*EXERCISE OBJECTIVE:*
Start the output with the opening line of the listing below and continue, reproducing each line exactly, up to and including the line that contains "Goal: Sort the".

━━━━━━━━━━━━━━━━━━━━

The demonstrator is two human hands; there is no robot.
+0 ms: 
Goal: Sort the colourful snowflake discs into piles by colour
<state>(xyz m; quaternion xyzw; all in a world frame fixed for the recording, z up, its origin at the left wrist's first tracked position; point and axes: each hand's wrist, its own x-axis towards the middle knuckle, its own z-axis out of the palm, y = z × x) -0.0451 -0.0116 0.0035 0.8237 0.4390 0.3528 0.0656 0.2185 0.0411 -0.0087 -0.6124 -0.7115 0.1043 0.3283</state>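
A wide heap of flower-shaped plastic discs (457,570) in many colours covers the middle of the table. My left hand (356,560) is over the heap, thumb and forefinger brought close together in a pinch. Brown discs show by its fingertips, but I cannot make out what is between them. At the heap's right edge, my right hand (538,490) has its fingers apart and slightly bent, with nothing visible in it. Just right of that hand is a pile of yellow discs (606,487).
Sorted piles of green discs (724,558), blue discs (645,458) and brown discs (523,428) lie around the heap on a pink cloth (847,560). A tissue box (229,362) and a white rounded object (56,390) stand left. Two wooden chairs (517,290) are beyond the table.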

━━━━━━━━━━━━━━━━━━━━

*RESULT OF THE TASK:*
The demonstrator is two human hands; there is no robot.
+0 ms: 
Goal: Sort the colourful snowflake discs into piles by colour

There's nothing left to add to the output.